Exercise requirements: Transcribe all the data below exactly, leaving its pictures out.
--*--
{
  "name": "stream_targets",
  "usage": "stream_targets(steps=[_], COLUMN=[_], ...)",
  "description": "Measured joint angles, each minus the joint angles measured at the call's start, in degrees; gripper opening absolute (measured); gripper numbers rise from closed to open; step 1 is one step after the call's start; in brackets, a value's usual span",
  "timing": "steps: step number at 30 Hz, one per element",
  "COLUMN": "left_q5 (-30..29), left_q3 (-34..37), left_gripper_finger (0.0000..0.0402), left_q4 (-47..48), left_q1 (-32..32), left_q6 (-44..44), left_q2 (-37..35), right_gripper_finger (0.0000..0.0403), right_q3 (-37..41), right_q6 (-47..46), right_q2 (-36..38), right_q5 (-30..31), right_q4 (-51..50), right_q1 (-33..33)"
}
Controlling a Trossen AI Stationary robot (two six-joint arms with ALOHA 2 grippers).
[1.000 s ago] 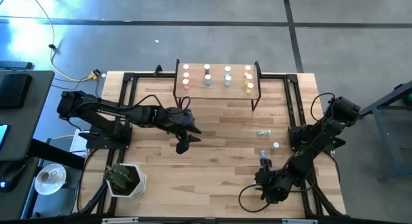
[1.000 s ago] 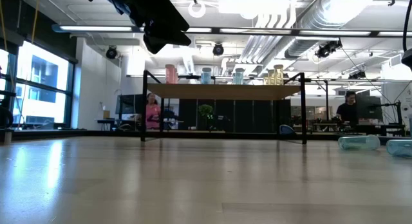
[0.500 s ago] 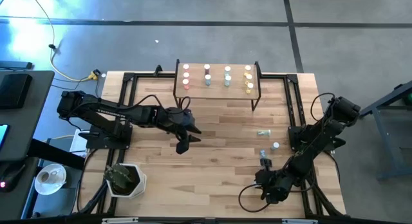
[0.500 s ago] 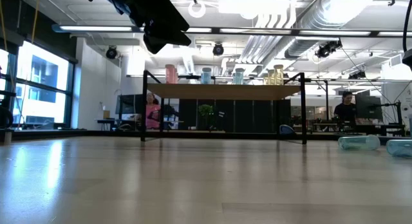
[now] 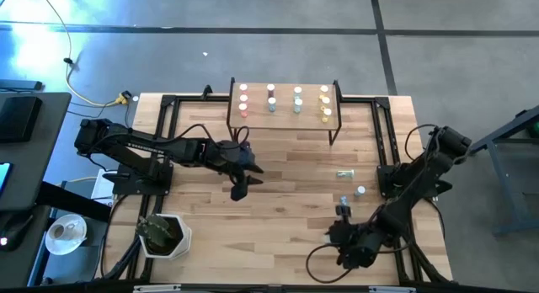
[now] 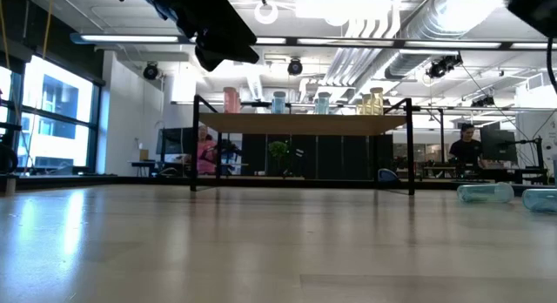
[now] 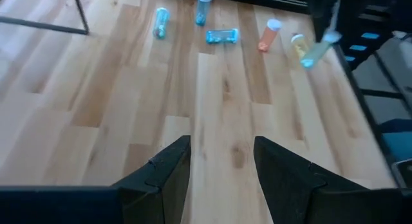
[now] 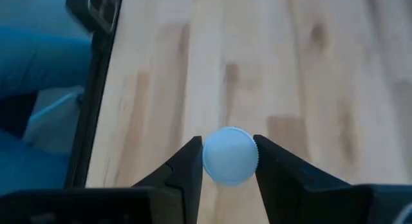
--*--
Task output:
{
  "name": "stream_targets",
  "usage": "stream_targets(steps=[_], COLUMN=[_], ...)",
  "description": "Measured joint angles, each minus the joint angles measured at the call's start, in degrees; gripper opening absolute (measured); gripper numbers rise from closed to open; step 1 is one step after the call's start; in brackets, a value's usual span",
  "timing": "steps: step number at 30 Hz, one per element",
  "COLUMN": "left_q5 (-30..29), left_q3 (-34..37), left_gripper_finger (0.0000..0.0402), left_q4 (-47..48), left_q1 (-32..32), left_q6 (-44..44), left_q2 (-37..35), right_gripper_finger (0.0000..0.0403), right_q3 (-37..41), right_q6 (-47..46), right_q2 (-36..38), right_q5 (-30..31), right_q4 (-51..50), right_q1 (-33..33)"
}
Controlling a Trossen AI Stationary robot (two six-joint arms with ALOHA 2 grippers).
[1.000 s ago] 
[1.000 s ago] 
[0.500 s ago] 
[0.500 s ago] 
[now] 
[now] 
[now] 
[now] 

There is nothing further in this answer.